Posted on Aug 10, 2012 12:30:03 AM PDT
So glad you gave a great review, (my book is on its way)~ I am really looking forward to learning to do the set in sleeve style . the yoked style and the saddle shoulder in top down knitting,, b/c I have been working on raglan style* only* in this particular way of knitting' which I find it to be SO EASY to fit myself and others that I knit for.
I add in my own shaping, I try my garment on as I knit, and then tweak for individual fit, it has always proven to be a good way to fit over the years, and now quite a few knitters are seeking to work in this wonderful style of knitting,which someday I would truly like to know where it originated from!( If anyone knows how this originated I really would love to know!)

I hardly think anyone could be critical of not having a written pattern for children or men if all the numbers are there, could they??? All you have to do is cast on X number of stitches and follow the numbers,, how hard could this be?
Perhaps the first top down garment could be made ala pattern so as to walk anyone through the technique, but once knit up, and understood, it is extremely simple to knit to fit,,,,and to fit extremely well at that/
This is key here,,,fitting anyone well, eliminating the guess work
NO MORE waiting for a garment that lies in pieces to be seamed together!,( a job that quiet a few knitters shudder when they think about in my world that is)
I do find knitters to be a very logical group of people that often times knit better when they have the stats, then proceed to do modifications on their own bc knitting IS logical in and of itself!
Since I also sew , I cannot always say the same thing about the sewing community( clothing ) except for quilters who are as awesome as the on line knitting sites,,,,, they really DO help each other out , but I digress,,,,)
I have the first book in the book of pattern series,, and I cant tell you how many times I use that book for mittens, hats , as a starting point/ Ghat book has paid for itself many times over already.
I have already emptied my( Large) knitting library by donating to various places; I do cherish the classics by EZ, Barbara Walkers, Meg Swanson, Alice Staremore and such,those stay w/me forever~,
With these guidelines, and a stitch pattern book I would think one could achieve just about anything if they tried!
As an added note I do knit my fair isle work bottom up, but I already have the perfected the fit from a top down garment that I have already made up so I do use the other method when called for perhaps a few times per year;
Thank you for the great review and now I cannot WAIT for my book to arrive!
~ Happy knitting to all~

Posted on Aug 10, 2012 12:30:58 AM PDT
[Deleted by the author on Aug 10, 2012 12:34:21 AM PDT]

Posted on Mar 4, 2013 9:36:15 AM PST
Castlekeeper says:
Thank you for your review, and I would like to know how this book compares to the author's previous sweater book.
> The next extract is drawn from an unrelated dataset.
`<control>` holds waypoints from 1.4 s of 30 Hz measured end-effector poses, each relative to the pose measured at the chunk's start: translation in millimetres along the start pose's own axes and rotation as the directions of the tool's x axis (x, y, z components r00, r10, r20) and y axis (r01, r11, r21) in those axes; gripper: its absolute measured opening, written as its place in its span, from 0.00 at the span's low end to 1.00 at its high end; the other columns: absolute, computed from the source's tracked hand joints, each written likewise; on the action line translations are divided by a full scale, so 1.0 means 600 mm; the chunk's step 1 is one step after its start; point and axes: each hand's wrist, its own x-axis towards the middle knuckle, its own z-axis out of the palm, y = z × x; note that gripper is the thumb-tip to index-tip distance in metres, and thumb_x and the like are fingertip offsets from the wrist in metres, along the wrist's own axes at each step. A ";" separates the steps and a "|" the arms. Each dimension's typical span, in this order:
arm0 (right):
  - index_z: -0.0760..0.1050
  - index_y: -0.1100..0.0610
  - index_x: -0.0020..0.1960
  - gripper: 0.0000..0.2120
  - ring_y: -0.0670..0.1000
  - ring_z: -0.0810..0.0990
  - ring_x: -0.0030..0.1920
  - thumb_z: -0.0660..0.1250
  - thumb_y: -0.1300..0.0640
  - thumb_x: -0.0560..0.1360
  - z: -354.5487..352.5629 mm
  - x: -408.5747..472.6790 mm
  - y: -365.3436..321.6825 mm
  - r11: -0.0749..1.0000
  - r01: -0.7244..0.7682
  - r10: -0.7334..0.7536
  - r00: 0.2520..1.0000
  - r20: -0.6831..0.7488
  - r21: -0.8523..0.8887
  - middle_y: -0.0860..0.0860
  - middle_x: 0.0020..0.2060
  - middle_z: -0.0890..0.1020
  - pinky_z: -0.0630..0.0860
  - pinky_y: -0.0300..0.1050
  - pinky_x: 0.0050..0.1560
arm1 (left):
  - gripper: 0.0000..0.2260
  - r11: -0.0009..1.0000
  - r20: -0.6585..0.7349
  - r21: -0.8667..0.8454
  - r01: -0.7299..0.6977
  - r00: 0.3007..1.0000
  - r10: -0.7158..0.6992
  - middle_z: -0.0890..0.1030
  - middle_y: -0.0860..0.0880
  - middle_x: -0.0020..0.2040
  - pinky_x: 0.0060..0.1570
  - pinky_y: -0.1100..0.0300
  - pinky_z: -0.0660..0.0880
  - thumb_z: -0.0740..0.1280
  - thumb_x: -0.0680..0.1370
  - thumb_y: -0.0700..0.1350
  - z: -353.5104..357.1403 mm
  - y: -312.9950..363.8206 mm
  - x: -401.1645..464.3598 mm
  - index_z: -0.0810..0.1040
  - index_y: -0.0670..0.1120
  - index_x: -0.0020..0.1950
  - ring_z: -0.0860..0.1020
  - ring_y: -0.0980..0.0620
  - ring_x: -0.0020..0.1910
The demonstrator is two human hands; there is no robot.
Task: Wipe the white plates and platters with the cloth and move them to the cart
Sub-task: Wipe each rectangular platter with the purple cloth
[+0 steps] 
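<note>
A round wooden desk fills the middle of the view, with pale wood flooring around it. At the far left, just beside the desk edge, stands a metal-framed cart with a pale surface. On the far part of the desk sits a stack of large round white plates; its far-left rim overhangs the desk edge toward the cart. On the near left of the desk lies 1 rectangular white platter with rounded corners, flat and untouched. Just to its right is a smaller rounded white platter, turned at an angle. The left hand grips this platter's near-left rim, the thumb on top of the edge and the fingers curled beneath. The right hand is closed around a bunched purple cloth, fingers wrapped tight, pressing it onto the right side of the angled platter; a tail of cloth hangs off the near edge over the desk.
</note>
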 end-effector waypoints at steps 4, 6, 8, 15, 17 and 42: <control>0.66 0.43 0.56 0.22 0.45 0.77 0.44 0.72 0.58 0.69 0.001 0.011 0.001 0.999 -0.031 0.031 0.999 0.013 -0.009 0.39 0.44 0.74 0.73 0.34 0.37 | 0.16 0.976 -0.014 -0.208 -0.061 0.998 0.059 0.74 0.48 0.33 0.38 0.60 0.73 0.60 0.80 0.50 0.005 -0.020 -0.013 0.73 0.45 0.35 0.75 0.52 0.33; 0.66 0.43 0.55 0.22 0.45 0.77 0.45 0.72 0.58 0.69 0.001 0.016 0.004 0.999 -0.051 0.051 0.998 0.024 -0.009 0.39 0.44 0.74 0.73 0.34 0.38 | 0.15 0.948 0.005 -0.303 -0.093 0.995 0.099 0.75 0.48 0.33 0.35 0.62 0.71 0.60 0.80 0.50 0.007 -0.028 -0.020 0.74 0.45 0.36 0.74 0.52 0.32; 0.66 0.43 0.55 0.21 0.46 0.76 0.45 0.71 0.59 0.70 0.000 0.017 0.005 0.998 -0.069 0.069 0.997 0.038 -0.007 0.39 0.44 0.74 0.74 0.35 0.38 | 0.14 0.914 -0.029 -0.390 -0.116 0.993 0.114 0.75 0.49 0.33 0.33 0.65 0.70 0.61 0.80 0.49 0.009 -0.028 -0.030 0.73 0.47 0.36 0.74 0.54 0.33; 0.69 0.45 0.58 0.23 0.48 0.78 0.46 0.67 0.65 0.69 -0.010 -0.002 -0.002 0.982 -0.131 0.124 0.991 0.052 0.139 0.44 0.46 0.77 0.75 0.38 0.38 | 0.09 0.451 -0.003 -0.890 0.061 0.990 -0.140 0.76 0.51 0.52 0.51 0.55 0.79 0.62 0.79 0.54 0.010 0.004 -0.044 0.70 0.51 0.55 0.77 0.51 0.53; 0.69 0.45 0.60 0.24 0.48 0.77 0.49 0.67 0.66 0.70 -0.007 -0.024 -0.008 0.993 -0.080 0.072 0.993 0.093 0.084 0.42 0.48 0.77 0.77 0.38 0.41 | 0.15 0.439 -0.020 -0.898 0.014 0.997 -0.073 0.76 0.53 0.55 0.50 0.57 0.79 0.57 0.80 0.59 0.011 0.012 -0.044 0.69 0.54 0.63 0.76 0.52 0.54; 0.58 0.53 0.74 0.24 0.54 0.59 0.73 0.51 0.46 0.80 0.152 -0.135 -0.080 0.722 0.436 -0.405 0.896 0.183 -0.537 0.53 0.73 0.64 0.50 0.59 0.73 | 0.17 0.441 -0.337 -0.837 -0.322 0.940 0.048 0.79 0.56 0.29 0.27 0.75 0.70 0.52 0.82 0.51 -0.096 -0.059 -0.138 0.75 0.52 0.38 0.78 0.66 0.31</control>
Yours is the first review that mentions it. Is this book an enhanced version? Is there any reason to buy that book over this one?

In reply to an earlier post on Mar 27, 2013 5:43:06 PM PDT
The sweaters in the previous book are all knitted from the bottom up. It is an excellent book as well.

In reply to an earlier post on Mar 27, 2013 7:17:07 PM PDT
Castlekeeper says:
Thank you R.L.! You are the first person to describe the real difference between these two books, of the many dozens of reviews I've read. I'm more interested in the top-down one.